EXERCISE:
From the records below, please return each line that holds the word "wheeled".

EXERCISE INPUTS:
* * * *

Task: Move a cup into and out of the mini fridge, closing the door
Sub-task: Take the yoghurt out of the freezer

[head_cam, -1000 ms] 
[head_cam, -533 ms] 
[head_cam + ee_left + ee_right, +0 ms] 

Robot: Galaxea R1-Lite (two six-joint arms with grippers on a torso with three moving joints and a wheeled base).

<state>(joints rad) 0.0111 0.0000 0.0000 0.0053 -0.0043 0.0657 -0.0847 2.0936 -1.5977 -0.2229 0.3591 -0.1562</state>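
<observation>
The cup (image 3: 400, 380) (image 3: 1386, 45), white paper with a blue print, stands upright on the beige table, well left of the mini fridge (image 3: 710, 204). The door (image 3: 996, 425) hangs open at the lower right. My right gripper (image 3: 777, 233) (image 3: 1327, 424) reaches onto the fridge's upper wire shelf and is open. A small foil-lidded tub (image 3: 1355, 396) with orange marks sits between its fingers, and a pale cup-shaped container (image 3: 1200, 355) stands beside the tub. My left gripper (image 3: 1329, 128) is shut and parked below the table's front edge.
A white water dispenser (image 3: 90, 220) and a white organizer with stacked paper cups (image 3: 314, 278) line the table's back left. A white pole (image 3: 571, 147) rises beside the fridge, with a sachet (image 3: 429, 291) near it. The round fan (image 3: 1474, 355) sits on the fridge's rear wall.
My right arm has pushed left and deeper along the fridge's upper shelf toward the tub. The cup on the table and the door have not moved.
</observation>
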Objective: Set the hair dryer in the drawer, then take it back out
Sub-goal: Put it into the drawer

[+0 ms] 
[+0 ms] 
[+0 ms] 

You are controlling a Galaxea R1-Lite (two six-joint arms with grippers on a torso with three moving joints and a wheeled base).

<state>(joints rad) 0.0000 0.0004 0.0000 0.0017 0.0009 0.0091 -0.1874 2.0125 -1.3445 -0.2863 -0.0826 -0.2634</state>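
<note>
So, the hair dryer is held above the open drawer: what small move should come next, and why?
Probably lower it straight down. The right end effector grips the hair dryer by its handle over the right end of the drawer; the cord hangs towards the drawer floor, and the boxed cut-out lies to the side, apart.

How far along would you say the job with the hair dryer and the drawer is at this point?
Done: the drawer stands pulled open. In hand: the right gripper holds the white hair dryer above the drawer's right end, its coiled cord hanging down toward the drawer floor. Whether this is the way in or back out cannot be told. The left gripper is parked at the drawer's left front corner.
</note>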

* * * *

SOLVED PROBLEM:
Robot: Galaxea R1-Lite (two six-joint arms with grippers on a torso with three moving joints and a wheeled base).
You are controlling a Galaxea R1-Lite (two six-joint arms with grippers on a torso with three moving joints and a wheeled base).

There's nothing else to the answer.